Once the line containing "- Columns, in" is found in the records below, return it and each following line exactly, up to and including the line containing "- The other", and nothing else.

** LISTED RECORDS follows **

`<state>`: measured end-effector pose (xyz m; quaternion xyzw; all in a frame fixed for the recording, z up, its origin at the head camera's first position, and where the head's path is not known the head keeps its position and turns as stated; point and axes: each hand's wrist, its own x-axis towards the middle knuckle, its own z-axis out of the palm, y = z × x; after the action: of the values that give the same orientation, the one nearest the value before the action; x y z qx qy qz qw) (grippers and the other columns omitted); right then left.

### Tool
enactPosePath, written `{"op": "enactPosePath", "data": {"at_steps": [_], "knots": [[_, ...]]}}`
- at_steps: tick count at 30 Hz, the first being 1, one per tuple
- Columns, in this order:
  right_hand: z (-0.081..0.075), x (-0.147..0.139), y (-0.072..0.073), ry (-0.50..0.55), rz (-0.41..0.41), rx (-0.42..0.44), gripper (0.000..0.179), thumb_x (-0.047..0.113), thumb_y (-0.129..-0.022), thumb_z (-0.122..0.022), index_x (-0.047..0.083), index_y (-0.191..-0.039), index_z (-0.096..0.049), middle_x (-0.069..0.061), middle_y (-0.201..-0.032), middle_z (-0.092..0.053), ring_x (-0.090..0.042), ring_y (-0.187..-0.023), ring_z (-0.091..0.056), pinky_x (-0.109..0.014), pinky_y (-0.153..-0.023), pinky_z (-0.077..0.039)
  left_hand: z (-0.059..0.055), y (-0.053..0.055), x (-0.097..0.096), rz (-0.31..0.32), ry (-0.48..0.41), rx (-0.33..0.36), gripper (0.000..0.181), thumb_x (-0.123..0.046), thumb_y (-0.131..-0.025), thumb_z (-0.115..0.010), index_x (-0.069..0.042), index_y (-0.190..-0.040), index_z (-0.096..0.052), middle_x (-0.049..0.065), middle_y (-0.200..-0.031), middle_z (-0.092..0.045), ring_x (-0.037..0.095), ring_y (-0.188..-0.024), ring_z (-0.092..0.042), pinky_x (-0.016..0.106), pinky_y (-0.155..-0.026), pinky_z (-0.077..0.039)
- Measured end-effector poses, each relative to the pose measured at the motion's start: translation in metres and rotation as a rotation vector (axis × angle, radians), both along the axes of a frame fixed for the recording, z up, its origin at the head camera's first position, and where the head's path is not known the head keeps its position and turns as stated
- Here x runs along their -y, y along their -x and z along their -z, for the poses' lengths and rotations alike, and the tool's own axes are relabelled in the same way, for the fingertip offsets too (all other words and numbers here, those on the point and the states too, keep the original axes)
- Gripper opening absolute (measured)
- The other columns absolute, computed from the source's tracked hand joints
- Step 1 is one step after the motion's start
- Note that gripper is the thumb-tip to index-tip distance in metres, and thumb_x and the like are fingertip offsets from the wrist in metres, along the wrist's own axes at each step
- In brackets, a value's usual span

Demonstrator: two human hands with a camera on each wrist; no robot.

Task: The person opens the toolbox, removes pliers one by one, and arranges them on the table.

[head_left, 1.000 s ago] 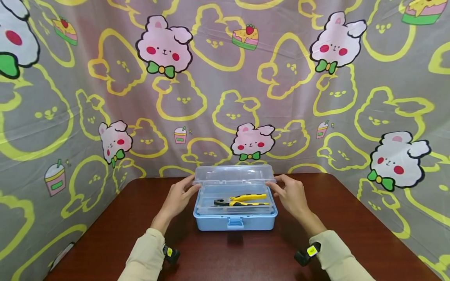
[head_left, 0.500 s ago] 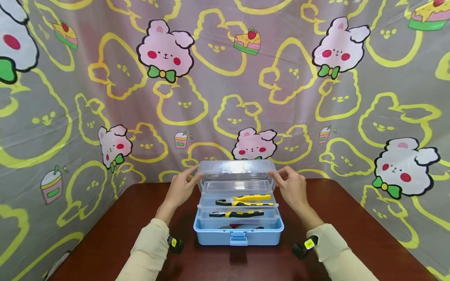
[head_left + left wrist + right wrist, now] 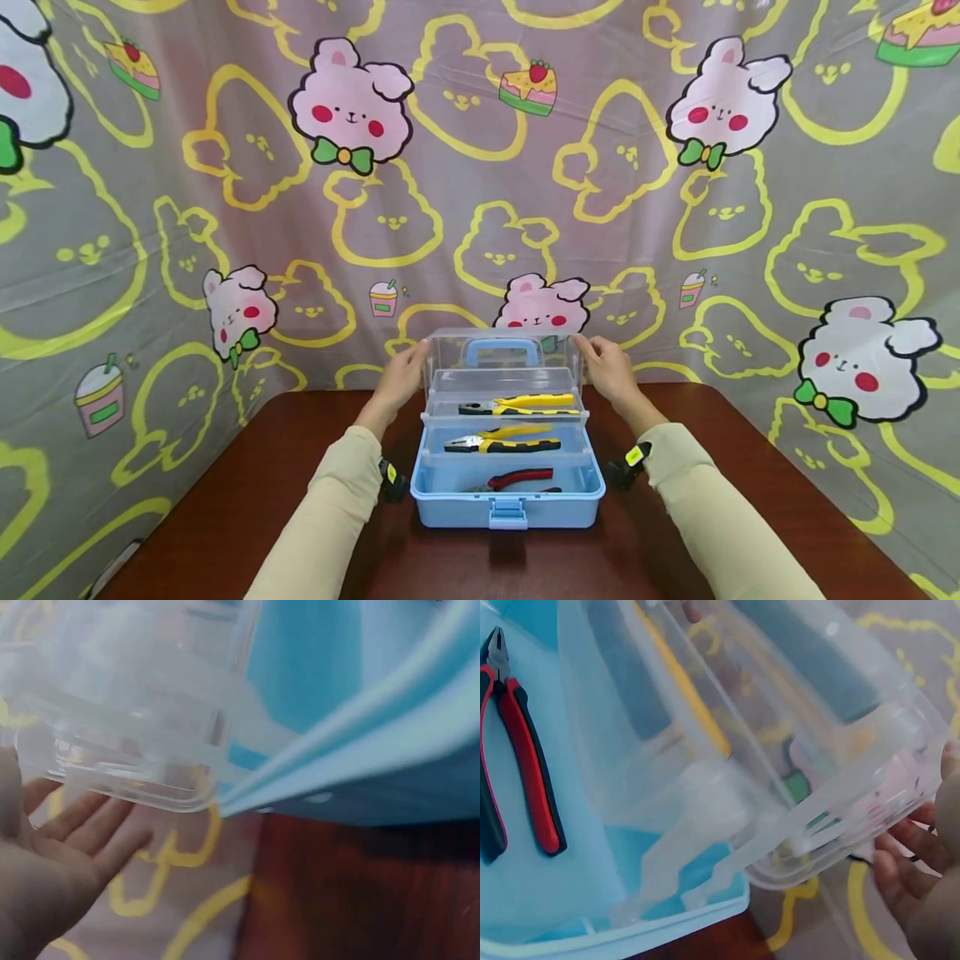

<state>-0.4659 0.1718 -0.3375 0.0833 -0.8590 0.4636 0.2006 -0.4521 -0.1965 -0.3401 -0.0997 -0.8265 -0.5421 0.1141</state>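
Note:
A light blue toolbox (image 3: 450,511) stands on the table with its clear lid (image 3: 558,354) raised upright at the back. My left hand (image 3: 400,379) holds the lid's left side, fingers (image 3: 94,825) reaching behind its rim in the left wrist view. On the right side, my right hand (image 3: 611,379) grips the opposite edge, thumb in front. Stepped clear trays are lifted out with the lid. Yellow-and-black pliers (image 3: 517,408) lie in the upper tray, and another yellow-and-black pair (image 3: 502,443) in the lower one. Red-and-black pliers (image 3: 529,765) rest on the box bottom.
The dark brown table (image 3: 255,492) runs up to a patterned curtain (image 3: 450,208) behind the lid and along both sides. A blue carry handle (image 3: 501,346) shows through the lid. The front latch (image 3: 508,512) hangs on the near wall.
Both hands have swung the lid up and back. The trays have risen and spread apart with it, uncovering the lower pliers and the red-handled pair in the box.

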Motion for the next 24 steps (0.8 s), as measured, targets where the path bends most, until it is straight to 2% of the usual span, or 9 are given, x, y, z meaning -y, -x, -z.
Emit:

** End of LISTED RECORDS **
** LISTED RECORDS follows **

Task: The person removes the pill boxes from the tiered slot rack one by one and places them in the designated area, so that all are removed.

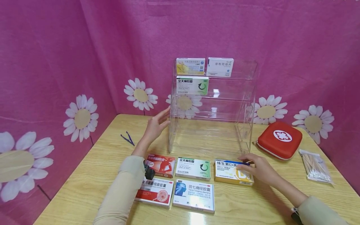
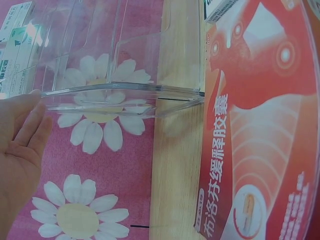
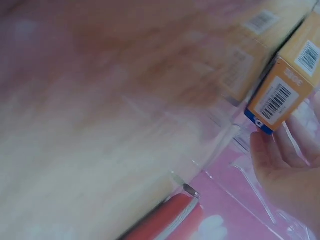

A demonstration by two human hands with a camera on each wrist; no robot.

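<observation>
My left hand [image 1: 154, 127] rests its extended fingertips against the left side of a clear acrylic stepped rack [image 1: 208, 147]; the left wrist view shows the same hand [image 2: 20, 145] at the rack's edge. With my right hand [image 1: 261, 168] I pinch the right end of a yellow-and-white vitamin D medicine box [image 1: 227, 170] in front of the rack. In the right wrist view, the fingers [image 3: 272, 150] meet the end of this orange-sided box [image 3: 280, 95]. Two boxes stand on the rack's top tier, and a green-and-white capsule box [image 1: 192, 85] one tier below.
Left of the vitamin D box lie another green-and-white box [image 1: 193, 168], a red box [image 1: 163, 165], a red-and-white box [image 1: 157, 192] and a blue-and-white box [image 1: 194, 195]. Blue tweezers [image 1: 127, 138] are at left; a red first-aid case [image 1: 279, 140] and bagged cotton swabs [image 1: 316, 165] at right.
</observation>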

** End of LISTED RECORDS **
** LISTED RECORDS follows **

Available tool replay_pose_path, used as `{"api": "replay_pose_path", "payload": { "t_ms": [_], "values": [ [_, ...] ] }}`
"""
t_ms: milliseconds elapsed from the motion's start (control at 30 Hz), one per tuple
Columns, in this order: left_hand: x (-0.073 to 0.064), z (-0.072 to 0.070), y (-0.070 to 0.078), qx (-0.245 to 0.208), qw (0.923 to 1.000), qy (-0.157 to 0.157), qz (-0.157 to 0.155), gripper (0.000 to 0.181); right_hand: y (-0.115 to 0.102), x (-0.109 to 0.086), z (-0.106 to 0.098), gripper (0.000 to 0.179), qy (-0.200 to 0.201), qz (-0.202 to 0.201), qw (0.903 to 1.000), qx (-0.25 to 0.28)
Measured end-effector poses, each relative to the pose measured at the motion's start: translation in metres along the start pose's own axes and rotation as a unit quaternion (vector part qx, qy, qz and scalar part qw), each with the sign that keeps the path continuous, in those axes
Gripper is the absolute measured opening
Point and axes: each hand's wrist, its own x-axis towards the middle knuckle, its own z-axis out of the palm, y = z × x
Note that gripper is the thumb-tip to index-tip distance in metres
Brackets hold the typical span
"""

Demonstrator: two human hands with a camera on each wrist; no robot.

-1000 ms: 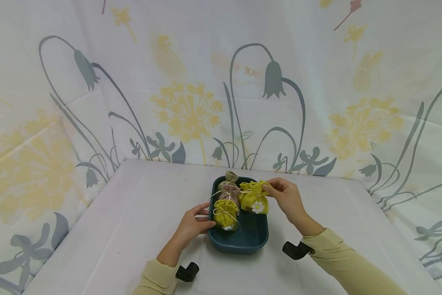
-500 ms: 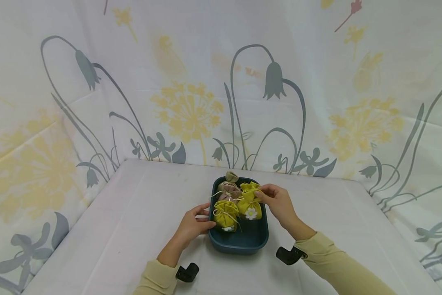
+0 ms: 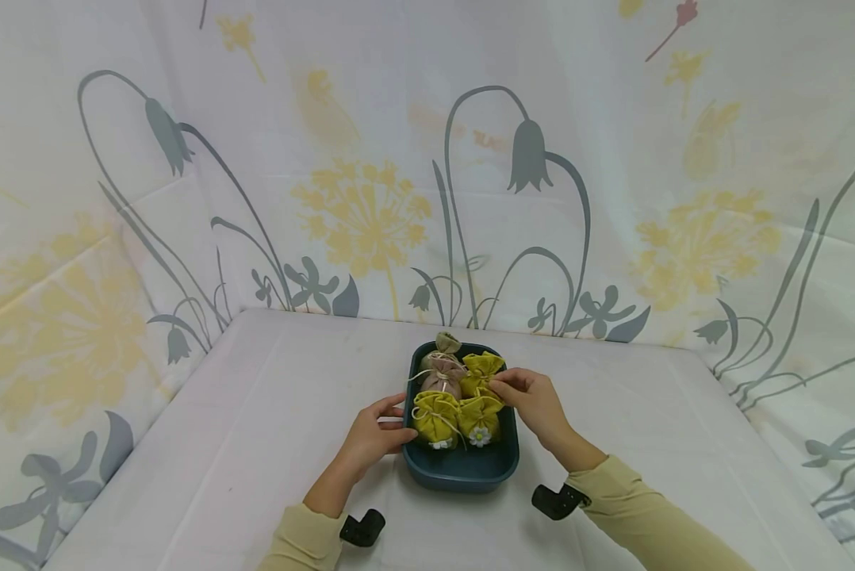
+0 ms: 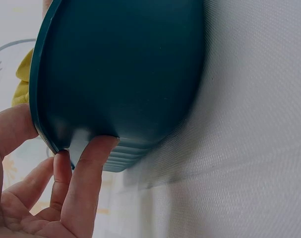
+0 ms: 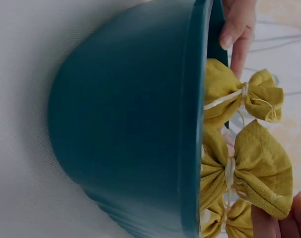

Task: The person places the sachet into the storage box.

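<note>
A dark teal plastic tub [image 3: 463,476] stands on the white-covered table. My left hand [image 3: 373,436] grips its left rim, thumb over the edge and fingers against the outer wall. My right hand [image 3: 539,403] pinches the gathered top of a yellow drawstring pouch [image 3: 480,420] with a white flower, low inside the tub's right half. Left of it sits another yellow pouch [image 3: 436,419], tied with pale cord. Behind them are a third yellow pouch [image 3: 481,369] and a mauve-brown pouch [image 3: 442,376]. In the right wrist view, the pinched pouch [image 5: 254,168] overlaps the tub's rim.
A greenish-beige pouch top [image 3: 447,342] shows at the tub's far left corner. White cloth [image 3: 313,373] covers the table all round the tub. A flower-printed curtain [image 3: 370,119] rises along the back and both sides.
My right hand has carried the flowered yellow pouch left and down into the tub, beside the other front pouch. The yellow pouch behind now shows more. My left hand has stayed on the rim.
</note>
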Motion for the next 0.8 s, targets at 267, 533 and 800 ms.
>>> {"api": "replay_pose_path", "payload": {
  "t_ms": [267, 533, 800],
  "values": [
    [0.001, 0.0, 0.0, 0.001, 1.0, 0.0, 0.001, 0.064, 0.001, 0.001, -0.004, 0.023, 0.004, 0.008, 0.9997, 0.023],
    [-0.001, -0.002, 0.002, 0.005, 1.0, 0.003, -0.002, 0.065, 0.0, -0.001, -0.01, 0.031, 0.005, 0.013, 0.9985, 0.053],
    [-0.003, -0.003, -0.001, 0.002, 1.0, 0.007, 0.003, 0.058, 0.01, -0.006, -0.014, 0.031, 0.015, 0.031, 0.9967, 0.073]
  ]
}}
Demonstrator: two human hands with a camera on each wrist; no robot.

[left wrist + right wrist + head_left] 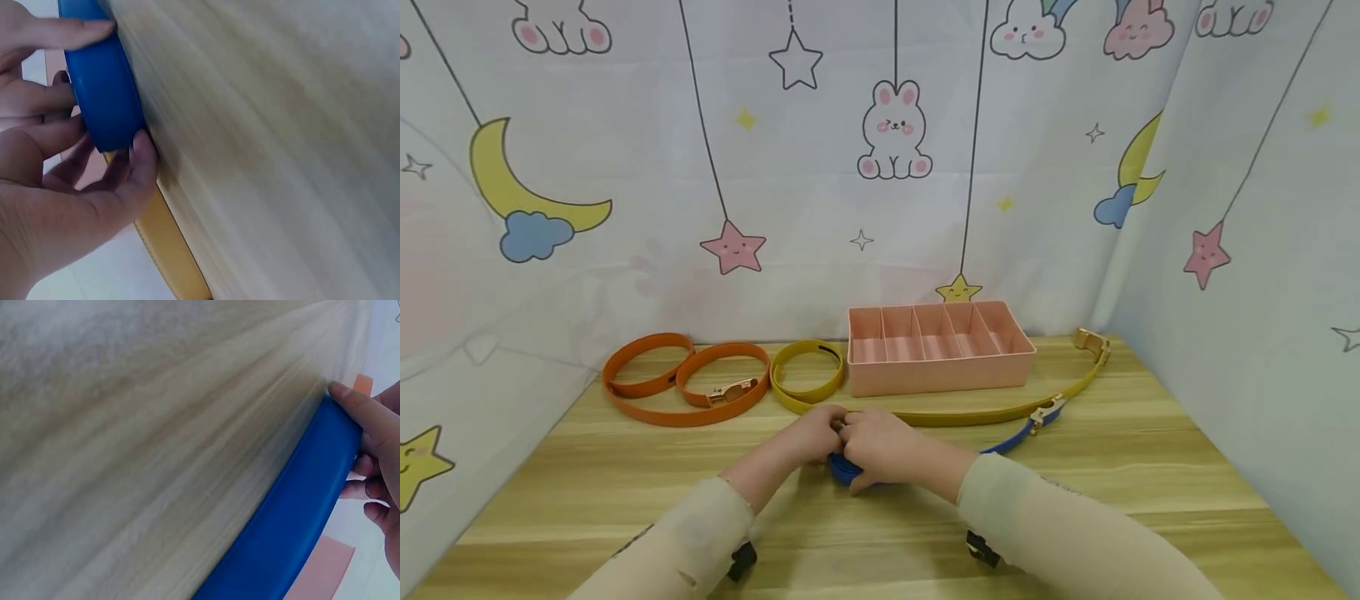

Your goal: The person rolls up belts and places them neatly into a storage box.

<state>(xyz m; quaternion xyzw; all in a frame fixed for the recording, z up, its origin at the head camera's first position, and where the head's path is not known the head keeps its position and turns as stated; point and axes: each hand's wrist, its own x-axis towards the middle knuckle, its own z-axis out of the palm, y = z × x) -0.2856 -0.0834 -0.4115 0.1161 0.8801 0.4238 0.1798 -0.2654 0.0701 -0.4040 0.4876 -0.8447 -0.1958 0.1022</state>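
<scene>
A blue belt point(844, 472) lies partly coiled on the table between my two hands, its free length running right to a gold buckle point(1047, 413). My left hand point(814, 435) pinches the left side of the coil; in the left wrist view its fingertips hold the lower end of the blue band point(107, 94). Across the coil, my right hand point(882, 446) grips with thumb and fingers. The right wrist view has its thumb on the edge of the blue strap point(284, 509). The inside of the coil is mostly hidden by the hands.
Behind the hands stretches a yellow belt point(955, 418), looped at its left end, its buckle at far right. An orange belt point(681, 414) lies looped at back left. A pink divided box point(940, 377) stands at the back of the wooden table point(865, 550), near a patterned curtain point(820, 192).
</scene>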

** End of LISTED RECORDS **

OUTPUT OF THE EXERCISE>
- Columns, in this order:
  right_hand: z (-0.081..0.075), x (-0.147..0.139), y (-0.072..0.073), ry (-0.50..0.55), rz (-0.41..0.41), rx (-0.42..0.44), gripper (0.000..0.179), thumb_x (-0.047..0.113), thumb_y (-0.129..-0.022), thumb_z (-0.122..0.022), index_x (-0.047..0.083), index_y (-0.191..-0.039), index_z (-0.096..0.049), middle_x (-0.069..0.061), middle_y (-0.201..-0.032), middle_z (-0.092..0.053), ring_x (-0.090..0.042), ring_y (-0.187..-0.023), ring_z (-0.091..0.056), pinky_x (-0.109..0.014), pinky_y (-0.153..-0.023), pinky_z (-0.077..0.039)
  left_hand: z (-0.059..0.055), y (-0.053..0.055), x (-0.097..0.096), rz (-0.31..0.32), ry (-0.48..0.41), rx (-0.33..0.36), gripper (0.000..0.181), thumb_x (-0.123..0.046), thumb_y (-0.131..-0.025), thumb_z (-0.115..0.010), index_x (-0.069..0.042), index_y (-0.190..-0.040), index_z (-0.096..0.052), middle_x (-0.049..0.065), middle_y (-0.200..-0.031), middle_z (-0.092..0.045), ring_x (-0.037..0.095), ring_y (-0.188..-0.024), ring_z (-0.092..0.042), pinky_x (-0.016..0.106), pinky_y (-0.155..-0.026), pinky_z (-0.077..0.039)
- Measured end-effector poses, each relative to the pose measured at the motion's start: translation in metres and rotation as a rotation vector (axis × angle, radians), both along the axes of a frame fixed for the recording, z up, its origin at the head camera's first position, and where the head's path is not known the head keeps its position and turns as stated
- Here x runs along their -y, y along their -x and z along their -z, for the poses' lengths and rotations alike, and the tool's own axes are relabelled in the same way, for the fingertip offsets too (all other words and numbers here, those on the point and the states too, keep the original axes)
- Gripper opening absolute (measured)
- The other columns absolute, computed from the source's tracked hand joints

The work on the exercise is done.